You are all more than welcome to call around at anytime (weekends are probably better at this time of year!) I am about for most, just try and call on a dry day as the Leon doesn’t go out of the garage in the rain!


----------



## Forbez (Feb 8, 2006)

Agerbavenny it is! 

How good is your tea, making! 

LOL

I dont mind, i dont have a PC (yet), but im happy to meet at anyones!


----------



## jata (Dec 8, 2006)

Hey I'm from abergavenny too! This thread seems a bit old though. Has a meeting already happened? I'm totally new to detailing so advice would be greatly appreciated!


----------



## Forbez (Feb 8, 2006)

No, its a very quiet section of the forum.


----------



## Smudge (Jun 27, 2006)

Forbez - Just remembered about this thread. Your gonna get a slap when I see you. lol lol

I have just bought a new motor, so it need a good detail to get right. I have a PC and loads of cleaning stuff but I dont seam to get the resukts others do.
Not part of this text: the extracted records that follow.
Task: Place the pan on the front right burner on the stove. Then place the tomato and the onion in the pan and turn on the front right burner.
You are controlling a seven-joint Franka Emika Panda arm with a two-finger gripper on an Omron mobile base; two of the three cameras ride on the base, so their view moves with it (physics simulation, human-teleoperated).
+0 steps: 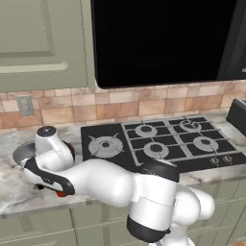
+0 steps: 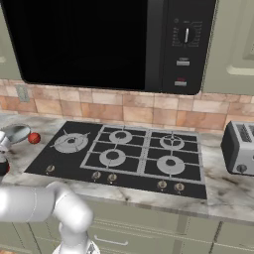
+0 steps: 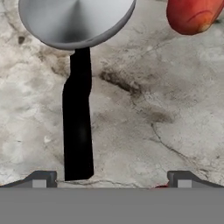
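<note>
Nothing done yet: pan (image 3: 76,22) sits on the counter (image 3: 175,109) left of the stove (image 2: 124,154), red tomato (image 3: 190,15) beside it. Gripper (image 3: 111,179) hovers over the black handle, jaws spread wide, empty. Front right burner (image 2: 170,164) bare; all steps remain

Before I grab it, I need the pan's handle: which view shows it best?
Hand view: the pan and its whole black handle lie there. Left base view has its rim behind the arm; right base view, its bowl.

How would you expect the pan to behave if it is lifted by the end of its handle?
The pan looks rigid metal, so it probably won't flex. Its wide bowl sits far from the handle end, so it may tip bowl-down. The smooth handle could slip between the open gripper tips.
</note>
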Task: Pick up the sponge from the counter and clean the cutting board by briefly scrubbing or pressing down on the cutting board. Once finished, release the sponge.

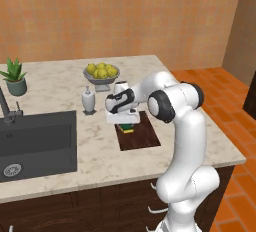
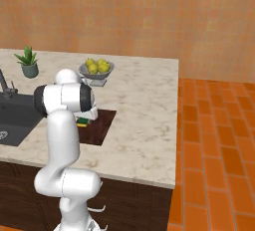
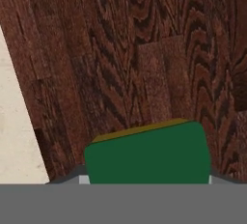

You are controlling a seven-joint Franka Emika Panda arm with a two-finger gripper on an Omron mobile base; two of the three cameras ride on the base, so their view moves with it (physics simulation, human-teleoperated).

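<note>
The white arm is seen rising from the base, bent at the elbow and folded back toward 9 o'clock in the left base view, so that the end effector (image 1: 128, 124) is pointed straight down over the near part of the bench (image 1: 60, 83). In the hand view the sponge (image 3: 148, 154) is seen directly beneath the hand, green face toward the camera with a thin yellow edge along its 12 o'clock side. Its long axis is laid across that view from 9 to 3 o'clock. The fingertips are hidden at its two ends, so it cannot be told whether the sponge is clamped.

The sponge is placed on the cutting board (image 1: 142, 136), near the board's far-left corner as seen in the left base view. The board's grain is run roughly from 6 to 12 o'clock in the hand view, and a strip of pale bench is seen at 8 o'clock.

At 9 o'clock of the board a dark sink basin (image 1: 37, 143) is set into the bench. Farther back a white soap dispenser (image 1: 88, 99) is stood, then a grey bowl (image 1: 101, 80) in which yellow lemons (image 1: 101, 70) are piled. A potted plant (image 1: 15, 77) is stood at the far left.
</note>
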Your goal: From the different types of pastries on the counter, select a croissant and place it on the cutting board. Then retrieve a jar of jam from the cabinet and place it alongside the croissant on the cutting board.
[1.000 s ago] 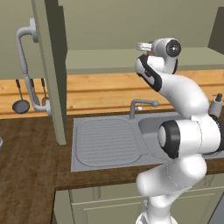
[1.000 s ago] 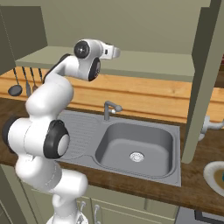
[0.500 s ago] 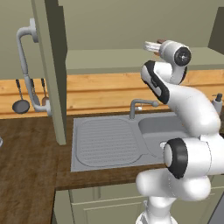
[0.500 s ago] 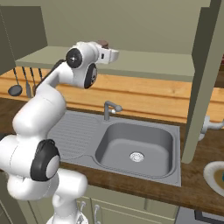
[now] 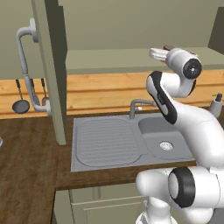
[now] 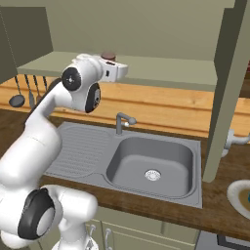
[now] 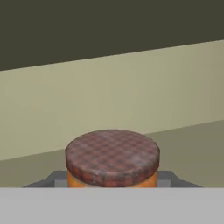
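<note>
The two-finger gripper is clamped on the small squat orange-red jar of jam with its brownish checked lid, held up inside the open olive-grey wall cabinet, above the grey steel sink in the dark brown wood-grain counter

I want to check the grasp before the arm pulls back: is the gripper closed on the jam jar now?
Shut on it. In the hand view the jar of jam sits between the gripper fingers.
</note>
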Motion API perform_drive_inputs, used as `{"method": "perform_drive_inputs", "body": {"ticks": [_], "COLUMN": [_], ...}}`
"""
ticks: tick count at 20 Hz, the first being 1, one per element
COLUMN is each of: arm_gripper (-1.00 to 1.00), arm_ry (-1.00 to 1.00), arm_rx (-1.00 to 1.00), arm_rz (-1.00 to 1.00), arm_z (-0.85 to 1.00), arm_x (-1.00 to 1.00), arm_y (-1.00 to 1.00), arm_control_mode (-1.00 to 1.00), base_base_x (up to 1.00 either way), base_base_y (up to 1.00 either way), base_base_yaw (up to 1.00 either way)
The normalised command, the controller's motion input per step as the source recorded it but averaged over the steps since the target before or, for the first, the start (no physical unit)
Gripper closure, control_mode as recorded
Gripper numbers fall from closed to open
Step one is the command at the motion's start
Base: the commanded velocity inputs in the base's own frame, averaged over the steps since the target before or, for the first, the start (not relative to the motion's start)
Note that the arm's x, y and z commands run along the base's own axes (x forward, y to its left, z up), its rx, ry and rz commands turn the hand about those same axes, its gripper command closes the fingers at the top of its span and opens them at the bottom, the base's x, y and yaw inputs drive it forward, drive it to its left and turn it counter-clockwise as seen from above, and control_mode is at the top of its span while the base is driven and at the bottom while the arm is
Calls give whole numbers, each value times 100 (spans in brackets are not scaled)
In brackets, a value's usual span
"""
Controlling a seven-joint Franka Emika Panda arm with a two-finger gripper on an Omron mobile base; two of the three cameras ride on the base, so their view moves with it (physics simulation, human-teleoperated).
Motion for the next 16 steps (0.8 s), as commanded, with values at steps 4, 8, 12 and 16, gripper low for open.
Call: {"method": "perform_drive_inputs", "body": {"ticks": [4,8,12,16], "arm_gripper": [100,100,100,100], "arm_ry": [3,0,0,0], "arm_rx": [0,0,0,0], "arm_rz": [-2,0,0,-2], "arm_z": [0,0,0,0], "arm_x": [-91,-100,-100,-100], "arm_y": [0,0,0,0], "arm_control_mode": [-100,-100,-100,-100], "base_base_x": [0,0,0,0], "base_base_y": [0,0,0,0], "base_base_yaw": [0,0,0,0]}}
It would be great to meet up and bounce some idea. Dont mind using my stuff and my car lol lol

Get the PM's flying about and lets arrange something

Smudge


----------



## Forbez (Feb 8, 2006)

PM's or email on their way! I still got your work mail, are you still there? What you got now?


----------



## Smudge (Jun 27, 2006)

I just bought a 53plate BMW 320CD M-sport. Gonna do some magic on it and then sell as the wife wants a convert lol


----------